All I want for Christmas…

tractopelle… is a bulldozer of my own. Just kidding. But have a look at this beauty parked in front of the house.

And its big brother is coming this afternoon to dig a huge culvert beside the top road.

All praise Monsieur Dumont. He nipped up this morning for a spot of landscaping and to talk through what still needs to be workeed on.

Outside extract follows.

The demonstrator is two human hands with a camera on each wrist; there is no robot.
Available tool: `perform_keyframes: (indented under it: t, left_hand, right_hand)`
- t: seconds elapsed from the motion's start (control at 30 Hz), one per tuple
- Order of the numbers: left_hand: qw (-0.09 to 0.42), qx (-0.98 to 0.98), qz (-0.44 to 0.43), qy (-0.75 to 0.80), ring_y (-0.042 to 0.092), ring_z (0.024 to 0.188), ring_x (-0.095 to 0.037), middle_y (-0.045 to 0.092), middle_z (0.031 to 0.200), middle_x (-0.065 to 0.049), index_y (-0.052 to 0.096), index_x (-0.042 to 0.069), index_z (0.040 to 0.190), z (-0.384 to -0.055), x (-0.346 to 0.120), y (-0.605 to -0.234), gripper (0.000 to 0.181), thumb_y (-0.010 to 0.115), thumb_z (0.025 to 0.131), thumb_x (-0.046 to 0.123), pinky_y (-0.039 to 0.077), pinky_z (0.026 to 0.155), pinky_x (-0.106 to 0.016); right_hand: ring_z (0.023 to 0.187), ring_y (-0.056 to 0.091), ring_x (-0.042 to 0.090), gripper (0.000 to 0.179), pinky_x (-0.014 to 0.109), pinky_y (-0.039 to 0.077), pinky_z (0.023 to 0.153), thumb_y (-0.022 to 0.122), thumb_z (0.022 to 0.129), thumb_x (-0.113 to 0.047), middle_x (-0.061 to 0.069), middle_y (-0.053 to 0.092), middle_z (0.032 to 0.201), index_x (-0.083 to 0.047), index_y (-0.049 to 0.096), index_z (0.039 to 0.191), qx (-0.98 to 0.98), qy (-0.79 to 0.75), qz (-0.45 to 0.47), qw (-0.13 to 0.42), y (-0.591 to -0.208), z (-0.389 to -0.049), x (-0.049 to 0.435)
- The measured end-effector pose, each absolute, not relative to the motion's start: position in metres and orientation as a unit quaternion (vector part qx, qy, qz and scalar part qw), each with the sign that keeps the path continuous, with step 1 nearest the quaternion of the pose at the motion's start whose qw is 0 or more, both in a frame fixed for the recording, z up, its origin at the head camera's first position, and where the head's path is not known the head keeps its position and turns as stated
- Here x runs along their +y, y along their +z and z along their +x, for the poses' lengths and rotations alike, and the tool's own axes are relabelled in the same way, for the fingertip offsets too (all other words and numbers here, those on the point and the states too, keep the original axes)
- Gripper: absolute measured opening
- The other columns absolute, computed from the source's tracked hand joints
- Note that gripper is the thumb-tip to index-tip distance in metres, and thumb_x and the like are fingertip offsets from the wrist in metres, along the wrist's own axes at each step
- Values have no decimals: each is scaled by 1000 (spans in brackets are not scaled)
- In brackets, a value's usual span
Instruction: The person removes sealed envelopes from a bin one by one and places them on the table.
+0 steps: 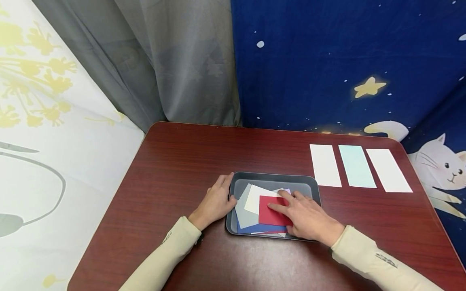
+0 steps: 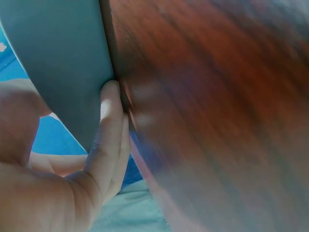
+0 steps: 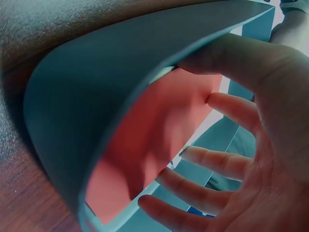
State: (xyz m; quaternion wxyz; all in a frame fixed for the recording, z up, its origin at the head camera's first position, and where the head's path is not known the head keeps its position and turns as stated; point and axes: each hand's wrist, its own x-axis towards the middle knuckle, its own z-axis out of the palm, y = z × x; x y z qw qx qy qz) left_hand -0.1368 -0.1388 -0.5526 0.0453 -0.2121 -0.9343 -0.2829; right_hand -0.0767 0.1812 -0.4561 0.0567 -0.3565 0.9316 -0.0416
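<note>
Red card (image 1: 267, 218), head view: We find it atop a loose pile inside the grey tray (image 1: 273, 176), long axis apparently running left to right; it lies to the right of the left hand (image 1: 214, 202) and beneath the right hand (image 1: 307, 216), the nearer one.
Pile beneath, head view: We see parts of a white card (image 1: 252, 200), a grey card (image 1: 245, 216) and a blue card (image 1: 251, 229).
Sleeve lettering, head view: Dark marks on the right sleeve (image 1: 356, 246) are too small for us to read.
Tray wall, left wrist view: We see the left hand holding it, fingers along the outside; the red card is out of sight.
Spread fingers, right wrist view: We see the right hand wide, index fingertip touching the red card, nothing gripped; we make out no writing.
</note>
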Motion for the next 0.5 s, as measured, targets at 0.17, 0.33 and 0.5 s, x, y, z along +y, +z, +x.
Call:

The sun is shining and life feels much more promising again. It’s one of those days where you can see that real progress is being made on the farm and it might all work out.  pile to move

Jean Daniel stopped by to assure me that we will get the road repaired; Bebere and Etienne are back breaking the wall in the cellar and I’m moving soil.

Oh yes, so much for the cerebral life of screen writing and research. It’s blistered hands and a gently aching back for a day. And I must confess it feels great.

I showed Monsieur Dumont the huge pile that came out of the pool last month; but its definitely sitting in the wrong place.  It is on a huge tarp near the duck pond and below the swimming pool  But it needs to move back up to the top of the farm. I have no soil left where the hedge once was.

lunchtime pileI can do it on my own of course, one bucket at a time; but with the chance of a bulldozer here for one more full day’s work I was yearning for a bit of help.

You could just picture me wringing my hands in desperate supplication as I asked to add it to his long list.   And so soon after I had begged him to remove the fallen wall. Poor man.

He scratched his chin, paced out the width of the track and delivered his verdict. It can’t be done.

Argh. But he did say that if I moved all the soil down the hill and at the entrance to the road he could pick it up in his bulldozer and whip it up to the top of the farm in no time.  I would just have two hours in which to do it.

Now anyone who is a gardener knows that I didn’t even pause before racing up to grab my shovel and wheelbarrow and heading to the pile.  This is great topsoil.  It can finally get  it to its proper place.

This is my lunchtime progress and I think I can do another hour or so of shovelling and ferrying. It’s 60 metres down the track to the new pile,  but for once in my life, I get to do something with a downhill slope.

I’d get on my hands and knees and praise the god of good gardeners. But I don’t think I’d be able to stagger to my feet again.